Time, Slate and others have begun using Twitter to post rapid-fire updates from the campaign trail and at primaries and caucuses.
And if they can do it, why can’t you? You can.
Twitter is easy. Signing up takes seconds. All you have to know how to do is type 140 characters or less and hit submit.
It works with many smart phones, and it can help take coverage to a whole new level. Don’t believe me? Check out this NY Times article about how Twitter is changing political campaign coverage.
Here is the thing: what have you got to lose by trying microblogging or beat blogging? Nothing. In fact, you stand to gain a lot.
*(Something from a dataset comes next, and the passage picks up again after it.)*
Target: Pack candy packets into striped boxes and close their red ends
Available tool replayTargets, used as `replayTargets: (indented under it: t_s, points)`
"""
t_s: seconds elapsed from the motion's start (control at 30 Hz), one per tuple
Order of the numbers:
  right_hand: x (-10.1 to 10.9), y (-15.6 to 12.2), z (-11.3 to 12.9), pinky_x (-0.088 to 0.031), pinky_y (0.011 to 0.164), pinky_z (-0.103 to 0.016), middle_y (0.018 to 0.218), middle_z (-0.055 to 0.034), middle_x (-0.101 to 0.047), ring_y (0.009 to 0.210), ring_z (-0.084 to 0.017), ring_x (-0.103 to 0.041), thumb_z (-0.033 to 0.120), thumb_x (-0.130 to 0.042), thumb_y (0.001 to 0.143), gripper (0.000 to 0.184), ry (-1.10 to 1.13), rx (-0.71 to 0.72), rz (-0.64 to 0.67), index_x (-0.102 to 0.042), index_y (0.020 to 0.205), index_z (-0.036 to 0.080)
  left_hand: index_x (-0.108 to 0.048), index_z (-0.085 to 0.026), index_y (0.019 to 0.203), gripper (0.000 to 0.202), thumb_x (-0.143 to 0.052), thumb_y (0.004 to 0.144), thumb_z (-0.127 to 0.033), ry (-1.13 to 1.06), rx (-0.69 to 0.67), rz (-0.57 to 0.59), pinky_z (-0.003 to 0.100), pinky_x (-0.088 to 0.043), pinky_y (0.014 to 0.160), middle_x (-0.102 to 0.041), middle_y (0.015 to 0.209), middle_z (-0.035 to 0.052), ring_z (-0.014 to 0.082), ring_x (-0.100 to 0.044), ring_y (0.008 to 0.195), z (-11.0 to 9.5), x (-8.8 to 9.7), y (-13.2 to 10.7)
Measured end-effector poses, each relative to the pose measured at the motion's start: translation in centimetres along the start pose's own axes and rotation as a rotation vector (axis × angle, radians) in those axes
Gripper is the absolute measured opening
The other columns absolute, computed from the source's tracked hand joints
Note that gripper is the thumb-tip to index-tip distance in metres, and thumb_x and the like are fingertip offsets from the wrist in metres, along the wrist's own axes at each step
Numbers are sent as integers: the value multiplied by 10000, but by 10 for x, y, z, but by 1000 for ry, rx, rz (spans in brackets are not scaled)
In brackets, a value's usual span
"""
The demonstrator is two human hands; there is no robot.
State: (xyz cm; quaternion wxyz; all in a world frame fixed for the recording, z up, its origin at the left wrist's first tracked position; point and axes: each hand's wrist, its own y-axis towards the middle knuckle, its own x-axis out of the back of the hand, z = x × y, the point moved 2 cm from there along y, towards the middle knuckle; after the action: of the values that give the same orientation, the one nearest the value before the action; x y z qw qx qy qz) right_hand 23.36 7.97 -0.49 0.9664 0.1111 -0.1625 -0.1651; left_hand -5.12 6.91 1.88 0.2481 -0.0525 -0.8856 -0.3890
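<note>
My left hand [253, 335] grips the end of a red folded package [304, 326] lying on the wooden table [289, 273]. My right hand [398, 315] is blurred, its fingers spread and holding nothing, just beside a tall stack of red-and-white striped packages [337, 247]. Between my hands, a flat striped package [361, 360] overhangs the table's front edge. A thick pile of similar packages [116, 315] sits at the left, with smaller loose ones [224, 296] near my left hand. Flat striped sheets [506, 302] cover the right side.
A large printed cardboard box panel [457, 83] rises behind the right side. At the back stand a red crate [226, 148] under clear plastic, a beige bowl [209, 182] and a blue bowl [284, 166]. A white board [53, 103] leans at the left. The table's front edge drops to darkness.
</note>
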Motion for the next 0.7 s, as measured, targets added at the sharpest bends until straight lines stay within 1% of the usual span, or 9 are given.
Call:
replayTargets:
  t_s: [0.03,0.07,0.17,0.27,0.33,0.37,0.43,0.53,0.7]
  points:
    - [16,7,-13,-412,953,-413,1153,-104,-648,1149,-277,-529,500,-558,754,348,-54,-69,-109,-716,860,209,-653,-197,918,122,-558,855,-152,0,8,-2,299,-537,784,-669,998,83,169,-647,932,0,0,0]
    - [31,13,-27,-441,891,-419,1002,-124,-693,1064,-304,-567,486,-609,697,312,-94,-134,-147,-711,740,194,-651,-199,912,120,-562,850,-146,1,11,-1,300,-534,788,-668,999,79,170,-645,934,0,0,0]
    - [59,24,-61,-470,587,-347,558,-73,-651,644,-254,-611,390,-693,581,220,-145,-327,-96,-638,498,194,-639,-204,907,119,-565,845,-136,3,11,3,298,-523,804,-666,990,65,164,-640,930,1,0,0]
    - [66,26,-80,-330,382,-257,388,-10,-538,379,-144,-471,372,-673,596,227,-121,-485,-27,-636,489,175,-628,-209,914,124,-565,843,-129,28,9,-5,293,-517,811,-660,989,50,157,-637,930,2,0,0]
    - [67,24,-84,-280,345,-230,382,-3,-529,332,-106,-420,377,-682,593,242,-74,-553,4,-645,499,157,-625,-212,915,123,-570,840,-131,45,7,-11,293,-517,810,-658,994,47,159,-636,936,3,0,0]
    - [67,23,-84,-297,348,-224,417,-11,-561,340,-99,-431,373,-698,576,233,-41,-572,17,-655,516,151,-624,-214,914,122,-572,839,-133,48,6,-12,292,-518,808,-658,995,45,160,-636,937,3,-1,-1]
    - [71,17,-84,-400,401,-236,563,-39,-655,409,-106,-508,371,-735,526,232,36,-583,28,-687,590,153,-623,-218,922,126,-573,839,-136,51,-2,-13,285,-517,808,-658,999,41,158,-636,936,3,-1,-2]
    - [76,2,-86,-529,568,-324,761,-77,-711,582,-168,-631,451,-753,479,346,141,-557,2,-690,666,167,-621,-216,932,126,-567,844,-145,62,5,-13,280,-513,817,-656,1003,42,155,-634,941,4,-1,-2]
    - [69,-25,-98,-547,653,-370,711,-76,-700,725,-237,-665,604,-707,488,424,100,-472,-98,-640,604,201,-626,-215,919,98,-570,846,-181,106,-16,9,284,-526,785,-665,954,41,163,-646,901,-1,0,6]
To Josh Tyrangiel, the managing editor of Time.com, “the business thinking is the same as almost all of my business thinking: Why not?” The more exposure to Time.com’s material, the better, and no one can afford to be choosy about the setting. So Ms. Cox also has a Flickr feed for her photographs from the campaign trail that Mr. Tyrangiel is happy to promote. Ultimately, he said, it is a hopeless fight.
“If you tell people how to consume their content, they will ignore you,” he said, a truism that experience had taught new-media executives. “Let people do what they want to do and try to be in their circle of choice.”
Let that last quote marinate for a bit. That’s how you succeed in the 21st century.